Records for the task Start Marker
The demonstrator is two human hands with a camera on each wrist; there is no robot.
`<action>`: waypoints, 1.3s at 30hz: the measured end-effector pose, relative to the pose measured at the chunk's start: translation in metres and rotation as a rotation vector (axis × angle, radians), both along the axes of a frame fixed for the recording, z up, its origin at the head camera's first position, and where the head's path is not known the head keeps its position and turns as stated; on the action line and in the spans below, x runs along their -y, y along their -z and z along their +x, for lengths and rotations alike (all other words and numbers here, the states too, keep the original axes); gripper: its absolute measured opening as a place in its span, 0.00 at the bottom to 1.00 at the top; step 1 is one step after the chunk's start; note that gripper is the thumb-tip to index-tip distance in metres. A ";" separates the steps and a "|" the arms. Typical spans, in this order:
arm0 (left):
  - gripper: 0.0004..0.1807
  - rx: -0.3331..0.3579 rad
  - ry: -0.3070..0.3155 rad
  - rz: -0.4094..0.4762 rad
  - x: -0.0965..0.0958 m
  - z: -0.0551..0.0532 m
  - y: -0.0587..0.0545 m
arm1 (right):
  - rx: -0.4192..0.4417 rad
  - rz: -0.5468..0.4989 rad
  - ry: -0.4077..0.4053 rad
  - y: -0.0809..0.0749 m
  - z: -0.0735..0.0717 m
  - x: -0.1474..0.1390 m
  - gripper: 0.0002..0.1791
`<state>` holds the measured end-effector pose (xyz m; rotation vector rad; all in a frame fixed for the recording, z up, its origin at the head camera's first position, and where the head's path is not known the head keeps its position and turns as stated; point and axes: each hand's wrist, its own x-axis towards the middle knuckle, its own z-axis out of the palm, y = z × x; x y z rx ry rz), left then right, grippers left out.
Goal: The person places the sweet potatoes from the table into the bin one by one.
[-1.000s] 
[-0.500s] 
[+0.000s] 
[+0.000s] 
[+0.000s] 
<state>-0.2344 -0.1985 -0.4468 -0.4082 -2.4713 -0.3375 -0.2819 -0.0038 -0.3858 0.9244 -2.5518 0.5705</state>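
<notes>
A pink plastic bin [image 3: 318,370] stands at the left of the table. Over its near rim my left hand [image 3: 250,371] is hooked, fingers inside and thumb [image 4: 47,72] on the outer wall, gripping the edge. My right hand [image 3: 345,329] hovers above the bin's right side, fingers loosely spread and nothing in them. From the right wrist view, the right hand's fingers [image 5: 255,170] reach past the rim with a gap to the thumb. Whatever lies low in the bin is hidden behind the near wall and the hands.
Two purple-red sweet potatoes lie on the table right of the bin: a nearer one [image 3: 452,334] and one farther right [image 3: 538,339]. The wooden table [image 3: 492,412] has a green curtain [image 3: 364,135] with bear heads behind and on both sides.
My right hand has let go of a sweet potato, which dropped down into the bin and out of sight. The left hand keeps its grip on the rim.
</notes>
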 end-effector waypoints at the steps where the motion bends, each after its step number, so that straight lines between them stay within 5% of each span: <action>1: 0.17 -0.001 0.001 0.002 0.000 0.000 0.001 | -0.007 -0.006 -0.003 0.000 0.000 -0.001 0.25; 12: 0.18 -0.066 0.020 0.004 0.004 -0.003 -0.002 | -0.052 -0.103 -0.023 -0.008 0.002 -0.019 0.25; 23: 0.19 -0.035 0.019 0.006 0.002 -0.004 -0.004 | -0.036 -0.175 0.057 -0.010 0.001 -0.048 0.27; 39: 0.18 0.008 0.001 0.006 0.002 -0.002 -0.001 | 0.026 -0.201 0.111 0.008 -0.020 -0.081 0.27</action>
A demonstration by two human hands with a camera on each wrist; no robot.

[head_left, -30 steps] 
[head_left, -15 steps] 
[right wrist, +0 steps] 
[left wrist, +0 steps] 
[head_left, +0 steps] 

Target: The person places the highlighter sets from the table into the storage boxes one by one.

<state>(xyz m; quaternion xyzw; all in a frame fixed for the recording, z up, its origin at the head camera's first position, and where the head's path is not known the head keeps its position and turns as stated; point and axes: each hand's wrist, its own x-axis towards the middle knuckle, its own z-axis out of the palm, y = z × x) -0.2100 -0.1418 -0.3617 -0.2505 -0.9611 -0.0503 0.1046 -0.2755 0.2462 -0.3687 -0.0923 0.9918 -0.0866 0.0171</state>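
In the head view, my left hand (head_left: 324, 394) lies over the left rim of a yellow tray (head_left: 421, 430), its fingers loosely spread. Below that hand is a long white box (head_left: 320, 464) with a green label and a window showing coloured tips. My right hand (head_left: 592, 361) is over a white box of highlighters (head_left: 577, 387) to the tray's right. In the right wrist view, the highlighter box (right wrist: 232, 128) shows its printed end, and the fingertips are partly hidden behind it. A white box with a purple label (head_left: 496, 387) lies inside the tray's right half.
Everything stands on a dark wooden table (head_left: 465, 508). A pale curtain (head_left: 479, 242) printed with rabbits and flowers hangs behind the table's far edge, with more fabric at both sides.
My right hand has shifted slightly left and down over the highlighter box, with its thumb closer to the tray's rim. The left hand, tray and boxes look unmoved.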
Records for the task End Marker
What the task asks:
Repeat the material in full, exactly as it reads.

Answer to the problem:
The demonstrator is two human hands with a camera on each wrist; there is no robot.
`<action>`: waypoints, 1.3s at 30hz: the measured end-effector pose, relative to the pose measured at the chunk's start: translation in metres and rotation as a rotation vector (axis × angle, radians), both along the axes of a frame fixed for the recording, z up, its origin at the head camera's first position, and where the head's path is not known the head keeps its position and turns as stated; on the action line and in the spans below, x runs along their -y, y along their -z and z along their +x, for lengths and rotations alike (all other words and numbers here, the states too, keep the original axes); gripper: its absolute measured opening as a place in its span, 0.00 at the bottom to 1.00 at the top; step 1 is one step after the chunk's start; note that gripper is the thumb-tip to index-tip distance in metres. A ";" separates the steps and a "|" the arms. Typical spans, in this order:
arm0 (left):
  - gripper: 0.0004..0.1807
  - rx: -0.3331..0.3579 rad
  - ry: -0.3070..0.3155 rad
  - rz: -0.4094..0.4762 rad
  - x: -0.0965..0.0958 m
  - z: -0.0551..0.0532 m
  - y: -0.0587..0.0545 m
arm1 (right):
  - rx: -0.4192..0.4417 rad
  - rz: -0.5468..0.4989 rad
  - ry: -0.4077..0.4053 rad
  - y: -0.0809..0.0749 m
  - z: -0.0735..0.0717 m
  - x: -0.1474..0.1390 m
  - gripper: 0.0002..0.1791
`<state>` holds the measured end-effector pose (xyz m; rotation vector rad; all in a frame fixed for the recording, z up, its origin at the head camera's first position, and where the head's path is not known the head keeps its position and turns as stated; point and axes: each hand's wrist, its own x-axis towards the middle knuckle, its own z-axis out of the palm, y = z × x; x y z rx ry rz), left then right, grippers left out.
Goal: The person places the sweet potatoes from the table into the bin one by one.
[-1.000s] 
[-0.500s] 
[+0.000s] 
[+0.000s] 
[+0.000s] 
<state>-0.2344 -0.1985 -0.4468 -0.4082 -2.4713 -0.3375 -0.2819 -0.0038 -0.3858 0.9244 -2.5518 0.5705</state>
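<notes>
A pink plastic bin [image 3: 318,370] stands at the left of the table. Over its near rim my left hand [image 3: 250,371] is hooked, fingers inside and thumb [image 4: 47,72] on the outer wall, gripping the edge. My right hand [image 3: 345,329] hovers above the bin's right side, fingers loosely spread and nothing in them. From the right wrist view, the right hand's fingers [image 5: 255,170] reach past the rim with a gap to the thumb. Whatever lies low in the bin is hidden behind the near wall and the hands.
Two purple-red sweet potatoes lie on the table right of the bin: a nearer one [image 3: 452,334] and one farther right [image 3: 538,339]. The wooden table [image 3: 492,412] has a green curtain [image 3: 364,135] with bear heads behind and on both sides.
My right hand has let go of a sweet potato, which dropped down into the bin and out of sight. The left hand keeps its grip on the rim.
</notes>
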 end-effector waypoints at the steps where the motion bends, each after its step number, so that straight lines between them stay within 5% of each span: <action>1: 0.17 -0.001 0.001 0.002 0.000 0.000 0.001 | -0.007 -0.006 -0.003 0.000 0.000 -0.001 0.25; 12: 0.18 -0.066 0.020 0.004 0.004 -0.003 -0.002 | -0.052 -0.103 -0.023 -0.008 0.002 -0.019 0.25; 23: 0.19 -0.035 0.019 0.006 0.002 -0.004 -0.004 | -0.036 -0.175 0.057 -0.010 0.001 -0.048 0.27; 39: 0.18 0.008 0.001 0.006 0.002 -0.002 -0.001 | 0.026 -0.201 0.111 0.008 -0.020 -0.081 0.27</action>
A demonstration by two human hands with a camera on each wrist; no robot.

[head_left, -30 steps] 
[head_left, -15 steps] 
[right wrist, +0 steps] 
[left wrist, +0 steps] 
[head_left, +0 steps] 

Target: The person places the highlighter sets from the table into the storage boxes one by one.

<state>(xyz m; quaternion xyzw; all in a frame fixed for the recording, z up, its origin at the head camera's first position, and where the head's path is not known the head keeps its position and turns as stated; point and axes: each hand's wrist, its own x-axis towards the middle knuckle, its own z-axis out of the palm, y = z × x) -0.2100 -0.1418 -0.3617 -0.2505 -0.9611 -0.0503 0.1046 -0.2755 0.2462 -0.3687 -0.0923 0.9918 -0.0866 0.0171</state>
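In the head view, my left hand (head_left: 324, 394) lies over the left rim of a yellow tray (head_left: 421, 430), its fingers loosely spread. Below that hand is a long white box (head_left: 320, 464) with a green label and a window showing coloured tips. My right hand (head_left: 592, 361) is over a white box of highlighters (head_left: 577, 387) to the tray's right. In the right wrist view, the highlighter box (right wrist: 232, 128) shows its printed end, and the fingertips are partly hidden behind it. A white box with a purple label (head_left: 496, 387) lies inside the tray's right half.
Everything stands on a dark wooden table (head_left: 465, 508). A pale curtain (head_left: 479, 242) printed with rabbits and flowers hangs behind the table's far edge, with more fabric at both sides.
My right hand has shifted slightly left and down over the highlighter box, with its thumb closer to the tray's rim. The left hand, tray and boxes look unmoved.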

The work on this exercise has been completed.